### ABOUT THIS TASK
Set down the entries once more, exactly as given.

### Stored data
· · · · · · ·
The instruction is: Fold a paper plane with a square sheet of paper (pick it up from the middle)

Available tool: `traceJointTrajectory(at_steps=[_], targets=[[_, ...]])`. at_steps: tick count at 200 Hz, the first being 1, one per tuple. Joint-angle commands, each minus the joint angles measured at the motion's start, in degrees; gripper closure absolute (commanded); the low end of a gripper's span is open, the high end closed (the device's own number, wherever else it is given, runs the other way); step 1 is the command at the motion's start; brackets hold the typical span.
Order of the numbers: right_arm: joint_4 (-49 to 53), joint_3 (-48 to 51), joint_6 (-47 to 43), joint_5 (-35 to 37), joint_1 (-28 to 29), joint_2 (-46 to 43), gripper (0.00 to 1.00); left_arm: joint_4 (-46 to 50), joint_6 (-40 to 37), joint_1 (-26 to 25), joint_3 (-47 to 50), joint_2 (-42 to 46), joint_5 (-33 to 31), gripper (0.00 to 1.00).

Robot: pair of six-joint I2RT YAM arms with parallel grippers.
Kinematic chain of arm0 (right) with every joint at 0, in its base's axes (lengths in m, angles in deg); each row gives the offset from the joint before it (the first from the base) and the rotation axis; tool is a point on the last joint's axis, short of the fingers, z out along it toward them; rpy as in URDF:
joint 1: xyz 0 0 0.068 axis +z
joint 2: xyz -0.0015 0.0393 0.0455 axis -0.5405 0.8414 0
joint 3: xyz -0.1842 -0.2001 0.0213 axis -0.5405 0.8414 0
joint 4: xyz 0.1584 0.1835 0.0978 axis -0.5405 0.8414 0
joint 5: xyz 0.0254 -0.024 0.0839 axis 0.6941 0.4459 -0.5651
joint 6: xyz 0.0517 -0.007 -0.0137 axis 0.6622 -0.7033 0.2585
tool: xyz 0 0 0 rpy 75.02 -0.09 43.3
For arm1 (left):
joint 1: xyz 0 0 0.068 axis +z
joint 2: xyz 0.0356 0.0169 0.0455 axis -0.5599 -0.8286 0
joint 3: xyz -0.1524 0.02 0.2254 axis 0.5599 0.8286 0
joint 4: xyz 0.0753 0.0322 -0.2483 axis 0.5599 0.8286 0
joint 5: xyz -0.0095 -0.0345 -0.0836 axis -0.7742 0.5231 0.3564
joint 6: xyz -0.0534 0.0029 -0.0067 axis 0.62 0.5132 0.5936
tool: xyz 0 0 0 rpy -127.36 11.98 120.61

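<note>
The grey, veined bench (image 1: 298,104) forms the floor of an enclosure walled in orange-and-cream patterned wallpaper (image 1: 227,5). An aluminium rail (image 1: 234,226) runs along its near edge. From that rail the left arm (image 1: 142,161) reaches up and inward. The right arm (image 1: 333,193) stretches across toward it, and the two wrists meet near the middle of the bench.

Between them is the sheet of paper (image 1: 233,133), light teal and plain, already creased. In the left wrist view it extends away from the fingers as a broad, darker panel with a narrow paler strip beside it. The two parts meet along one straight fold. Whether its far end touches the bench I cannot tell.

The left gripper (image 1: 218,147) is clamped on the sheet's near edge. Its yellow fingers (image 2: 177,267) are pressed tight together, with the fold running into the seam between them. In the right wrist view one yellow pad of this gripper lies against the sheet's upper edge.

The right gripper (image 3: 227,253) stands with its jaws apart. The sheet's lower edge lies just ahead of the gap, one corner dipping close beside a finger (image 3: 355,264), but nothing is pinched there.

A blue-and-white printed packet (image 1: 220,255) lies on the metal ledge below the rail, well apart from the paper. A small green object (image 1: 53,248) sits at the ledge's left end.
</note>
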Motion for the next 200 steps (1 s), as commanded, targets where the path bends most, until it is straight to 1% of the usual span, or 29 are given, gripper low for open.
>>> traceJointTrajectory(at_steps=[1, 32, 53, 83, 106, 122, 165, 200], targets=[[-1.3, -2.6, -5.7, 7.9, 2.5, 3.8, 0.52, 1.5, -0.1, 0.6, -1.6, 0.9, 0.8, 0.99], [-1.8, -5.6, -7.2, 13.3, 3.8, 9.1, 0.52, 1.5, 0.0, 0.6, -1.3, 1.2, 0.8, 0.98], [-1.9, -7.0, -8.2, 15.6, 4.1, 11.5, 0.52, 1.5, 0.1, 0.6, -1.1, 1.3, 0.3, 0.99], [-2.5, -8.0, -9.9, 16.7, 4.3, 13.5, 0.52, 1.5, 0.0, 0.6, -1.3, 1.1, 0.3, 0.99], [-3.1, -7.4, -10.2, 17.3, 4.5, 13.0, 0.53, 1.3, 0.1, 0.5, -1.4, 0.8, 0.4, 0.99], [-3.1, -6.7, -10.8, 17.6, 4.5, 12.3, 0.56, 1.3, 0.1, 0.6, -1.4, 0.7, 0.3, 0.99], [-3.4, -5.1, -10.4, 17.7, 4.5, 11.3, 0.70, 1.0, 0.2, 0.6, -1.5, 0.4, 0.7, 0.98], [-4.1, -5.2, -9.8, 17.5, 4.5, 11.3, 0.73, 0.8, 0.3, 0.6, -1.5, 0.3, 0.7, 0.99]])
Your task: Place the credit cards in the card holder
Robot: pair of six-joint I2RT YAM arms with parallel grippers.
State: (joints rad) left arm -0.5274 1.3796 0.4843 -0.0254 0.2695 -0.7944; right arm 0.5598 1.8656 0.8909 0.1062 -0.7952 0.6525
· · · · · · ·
### ANSWER SECTION
The instruction is: Fold a paper plane with a square sheet of paper (pick it up from the middle)

Available tool: `traceJointTrajectory(at_steps=[_], targets=[[_, ...]])`. at_steps: tick count at 200 Hz, the first being 1, one per tuple. Joint-angle commands, each minus the joint angles measured at the motion's start, in degrees; gripper closure absolute (commanded); the low end of a gripper's span is open, the high end closed (the device's own number, wherever else it is given, runs the other way); step 1 is the command at the motion's start; brackets hold the typical span.
Order of the numbers: right_arm: joint_4 (-49 to 53), joint_3 (-48 to 51), joint_6 (-47 to 43), joint_5 (-35 to 37), joint_1 (-28 to 29), joint_2 (-46 to 43), gripper (0.00 to 1.00); left_arm: joint_4 (-46 to 50), joint_6 (-40 to 37), joint_1 (-26 to 25), joint_3 (-47 to 50), joint_2 (-42 to 46), joint_5 (-33 to 31), gripper (0.00 to 1.00).

Robot: pair of six-joint I2RT YAM arms with parallel grippers.
Kinematic chain of arm0 (right) with every joint at 0, in its base's axes (lengths in m, angles in deg); each row gives the offset from the joint before it (the first from the base) and the rotation axis; tool is a point on the last joint's axis, short of the fingers, z out along it toward them; rpy as in URDF:
joint 1: xyz 0 0 0.068 axis +z
joint 2: xyz -0.0015 0.0393 0.0455 axis -0.5405 0.8414 0
joint 3: xyz -0.1842 -0.2001 0.0213 axis -0.5405 0.8414 0
joint 4: xyz 0.1584 0.1835 0.0978 axis -0.5405 0.8414 0
joint 5: xyz 0.0254 -0.024 0.0839 axis 0.6941 0.4459 -0.5651
joint 6: xyz 0.0517 -0.007 -0.0137 axis 0.6622 -0.7033 0.2585
tool: xyz 0 0 0 rpy 75.02 -0.09 43.3
For arm1 (left):
joint 1: xyz 0 0 0.068 axis +z
joint 2: xyz 0.0356 0.0169 0.0455 axis -0.5599 -0.8286 0
joint 3: xyz -0.1524 0.02 0.2254 axis 0.5599 0.8286 0
joint 4: xyz 0.0753 0.0322 -0.2483 axis 0.5599 0.8286 0
joint 5: xyz -0.0095 -0.0345 -0.0836 axis -0.7742 0.5231 0.3564
joint 6: xyz -0.0534 0.0029 -0.0067 axis 0.62 0.5132 0.5936
tool: xyz 0 0 0 rpy -127.36 11.98 120.61

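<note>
The grey, veined bench (image 1: 298,104) forms the floor of an enclosure walled in orange-and-cream patterned wallpaper (image 1: 227,5). An aluminium rail (image 1: 234,226) runs along its near edge. From that rail the left arm (image 1: 142,161) reaches up and inward. The right arm (image 1: 333,193) stretches across toward it, and the two wrists meet near the middle of the bench.

Between them is the sheet of paper (image 1: 233,133), light teal and plain, already creased. In the left wrist view it extends away from the fingers as a broad, darker panel with a narrow paler strip beside it. The two parts meet along one straight fold. Whether its far end touches the bench I cannot tell.

The left gripper (image 1: 218,147) is clamped on the sheet's near edge. Its yellow fingers (image 2: 177,267) are pressed tight together, with the fold running into the seam between them. In the right wrist view one yellow pad of this gripper lies against the sheet's upper edge.

The right gripper (image 3: 227,253) stands with its jaws apart. The sheet's lower edge lies just ahead of the gap, one corner dipping close beside a finger (image 3: 355,264), but nothing is pinched there.

A blue-and-white printed packet (image 1: 220,255) lies on the metal ledge below the rail, well apart from the paper. A small green object (image 1: 53,248) sits at the ledge's left end.
</note>
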Motion for the next 200 steps (1 s), as commanded, targets where the path bends most, until it is straight to 1% of the usual span, or 29 are given, gripper low for open.
>>> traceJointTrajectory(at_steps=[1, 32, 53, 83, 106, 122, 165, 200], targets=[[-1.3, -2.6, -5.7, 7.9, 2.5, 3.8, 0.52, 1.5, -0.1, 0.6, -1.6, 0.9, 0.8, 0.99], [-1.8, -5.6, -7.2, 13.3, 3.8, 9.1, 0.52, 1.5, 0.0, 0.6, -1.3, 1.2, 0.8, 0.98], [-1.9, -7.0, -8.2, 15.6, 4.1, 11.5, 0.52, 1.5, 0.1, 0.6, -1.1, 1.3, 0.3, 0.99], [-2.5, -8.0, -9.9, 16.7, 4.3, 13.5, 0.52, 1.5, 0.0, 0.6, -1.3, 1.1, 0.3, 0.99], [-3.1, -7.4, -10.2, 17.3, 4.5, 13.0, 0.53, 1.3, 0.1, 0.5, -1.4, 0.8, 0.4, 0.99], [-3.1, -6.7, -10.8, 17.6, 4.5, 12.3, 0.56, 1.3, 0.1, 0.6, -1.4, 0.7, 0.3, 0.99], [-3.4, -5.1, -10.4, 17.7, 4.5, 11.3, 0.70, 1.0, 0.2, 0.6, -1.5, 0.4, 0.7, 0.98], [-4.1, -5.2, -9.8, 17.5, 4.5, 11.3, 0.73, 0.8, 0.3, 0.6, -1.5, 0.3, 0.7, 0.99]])
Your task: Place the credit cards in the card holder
Robot: pair of six-joint I2RT YAM arms with parallel grippers.
State: (joints rad) left arm -0.5274 1.3796 0.4843 -0.0254 0.2695 -0.7944; right arm 0.5598 1.8656 0.8909 0.1062 -0.7952 0.6525

The answer has been given, and the exercise is done.